- L
- K
- C
Hi,
my mother Roslyn suffered an extremely fast decline in health since mid August 2023 followed by a horrific death in September 2025.
I have been off work due to stress since April 2025 and have been using what savings I had to cover living expenses and her care needs.
although we knew Mum was unwell we never knew just how unwell until her final admission.
Her death was although inevitable, it was not expected to happen so soon.
After 36 admissions over a 18 month period I decided to take a look at things myself and discovered the UTI causing sepsis that they had been treating was actually a necrotising pancreas and her entire digestive system was failing… internal bleeds were not investigated, scan results showing SVD and CSVD were not investigated, diagnosis’ went missing off discharge papers between ED and Ward, organs obscured on scans were not revisited, bogus diagnosis with no supporting evidence were made and her POA,POG, next of kin and only daughter were NOT being listened to.
The fight I had to put in for correct diagnosis should not of been so difficult.
I should not of had to go to the lengths I did to figure it out. But I did. If I could do it with no medical degree- why couldn’t they….
Her death was preventable and she did not deserve to go through the agony she endured not only in death but for the past 42 years.
Digging deeper, her diagnosis of bipolar after childbirth is also highly questionable. She presented 7 weeks post partum after a complicated pregnancy with preeclampsia, hypertension and what blood results seem to interpret- a pancreatic flare, with depression.
She was treated with heavy medication. Discharge papers stated “depression cleared in one day” however a week later she was still on those medications and they claimed her to be “floridly manic”
All things point to post natal depression but psychosis being induced with pharmaceuticals during treatment.
When presented with the evidence I found, her MH team removed all mental health medication from her list and she was free of the “cloud” that had surrounded her for the previous 42 years.
The medication she was treated with is what was creating her mental health problems the entire time in my eyes. Bipolar being a hereditary illness she was the only person in a massive family line with the diagnosis. It does not make sense.
I am still waiting the coroners final report but I have the support of many medical professionals including psychiatrists saying what I discovered very much holds merit.

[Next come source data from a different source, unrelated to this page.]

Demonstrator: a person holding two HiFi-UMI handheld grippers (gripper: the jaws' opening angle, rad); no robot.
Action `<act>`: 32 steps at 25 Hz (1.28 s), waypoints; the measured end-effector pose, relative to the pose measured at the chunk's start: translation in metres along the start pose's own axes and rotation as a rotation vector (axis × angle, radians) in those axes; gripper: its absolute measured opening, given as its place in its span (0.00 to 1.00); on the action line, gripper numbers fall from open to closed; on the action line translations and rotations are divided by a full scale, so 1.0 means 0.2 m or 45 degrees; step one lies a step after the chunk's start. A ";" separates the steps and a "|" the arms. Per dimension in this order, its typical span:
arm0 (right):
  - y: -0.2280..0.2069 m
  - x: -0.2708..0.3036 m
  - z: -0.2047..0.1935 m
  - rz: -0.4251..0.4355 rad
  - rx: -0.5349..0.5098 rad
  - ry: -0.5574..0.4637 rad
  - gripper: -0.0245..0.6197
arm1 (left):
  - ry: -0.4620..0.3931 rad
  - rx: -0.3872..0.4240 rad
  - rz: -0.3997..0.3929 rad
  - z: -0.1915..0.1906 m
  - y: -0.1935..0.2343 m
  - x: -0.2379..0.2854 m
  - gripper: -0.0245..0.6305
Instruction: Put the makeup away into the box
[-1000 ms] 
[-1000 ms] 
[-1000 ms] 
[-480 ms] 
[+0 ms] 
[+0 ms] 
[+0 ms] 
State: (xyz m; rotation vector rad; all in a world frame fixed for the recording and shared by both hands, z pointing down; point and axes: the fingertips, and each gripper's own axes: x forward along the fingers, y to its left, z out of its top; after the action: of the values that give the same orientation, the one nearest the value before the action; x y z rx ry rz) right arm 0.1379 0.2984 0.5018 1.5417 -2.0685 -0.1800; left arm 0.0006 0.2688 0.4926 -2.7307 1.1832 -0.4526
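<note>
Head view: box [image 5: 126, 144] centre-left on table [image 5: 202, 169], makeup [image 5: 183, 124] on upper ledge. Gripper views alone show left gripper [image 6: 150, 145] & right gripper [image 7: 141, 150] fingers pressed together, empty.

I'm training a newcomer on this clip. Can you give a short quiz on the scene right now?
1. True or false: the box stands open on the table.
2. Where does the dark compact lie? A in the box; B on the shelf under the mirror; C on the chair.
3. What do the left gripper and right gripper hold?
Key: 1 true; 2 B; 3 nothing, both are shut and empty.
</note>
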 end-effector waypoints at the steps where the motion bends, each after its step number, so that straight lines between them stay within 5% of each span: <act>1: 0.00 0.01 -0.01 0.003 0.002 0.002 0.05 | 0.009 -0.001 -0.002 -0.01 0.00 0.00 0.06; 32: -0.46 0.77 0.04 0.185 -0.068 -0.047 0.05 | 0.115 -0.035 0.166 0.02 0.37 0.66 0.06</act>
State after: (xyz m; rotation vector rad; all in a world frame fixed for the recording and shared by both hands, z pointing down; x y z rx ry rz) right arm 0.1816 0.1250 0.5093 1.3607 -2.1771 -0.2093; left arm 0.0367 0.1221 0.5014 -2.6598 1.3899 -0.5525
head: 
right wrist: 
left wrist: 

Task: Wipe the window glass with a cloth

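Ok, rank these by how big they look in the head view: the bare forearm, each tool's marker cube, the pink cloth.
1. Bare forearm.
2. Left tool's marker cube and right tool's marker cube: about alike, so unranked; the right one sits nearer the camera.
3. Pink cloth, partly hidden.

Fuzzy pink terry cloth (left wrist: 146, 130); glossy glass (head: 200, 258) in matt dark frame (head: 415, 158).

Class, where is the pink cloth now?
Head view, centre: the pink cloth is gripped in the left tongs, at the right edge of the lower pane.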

In the end her body had its own metabolic cycle turning urea into ammonia. The perfect storm had been created within her body. With an ammonia level of 220 she was in a coma for 6 days before her body gave in and she was free of this life.
Mum was always full of kindness, positivity, love, care and generosity. Even being so unwell herself she was constantly thinking of others (even strangers) and ways to make them happy. Singing down the hospital corridors, waving and smiling at everyone and comforting strangers in times of grief.
She deserves to have her story told and justice needs to be served.
i promised mum i would fight for her even after death and i am standing by it.
Lawyers have taken on her case and i strive to have procedural changes made within the medical system to prevent anything like this happening to anyone else.
Since starting this battle I’ve had multiple people come to me with their own concerns about the way they have been handled and treated in the world of medicine.
I have a fire in my belly that is burning bright but I am struggling to survive financially while I await income.
Returning to work right now is not an option because unfortunately my own mental health is suffering with the massive loss of the only person in my life who has shown me what family is and the realisation of how different our lives should have been.
I have all the evidence needed, I have the drive and the desire to make changes happen but my strength is diminishing due to financial commitments and the extra stress of it on my mental health.
If you are able to help me give this one in a million human the justice she so rightfully deserves I will be forever in your debt.
she will be missed by many however she was my absolute world and the only world I’ve ever known is one with her in it to push me through the hard and help me to get back on my feet when life knocked me down.
Mum taught me you don’t need money to make a difference in peoples lives, kindness and positivity will always win. Unfortunately we live in a world that is yet to account for that philosophy.
like Mum, I hate asking for any kind of help like this… i will step out of my comfort zone and do it in honour of her and her legacy of helping others achieve what they desire and get the care they deserve.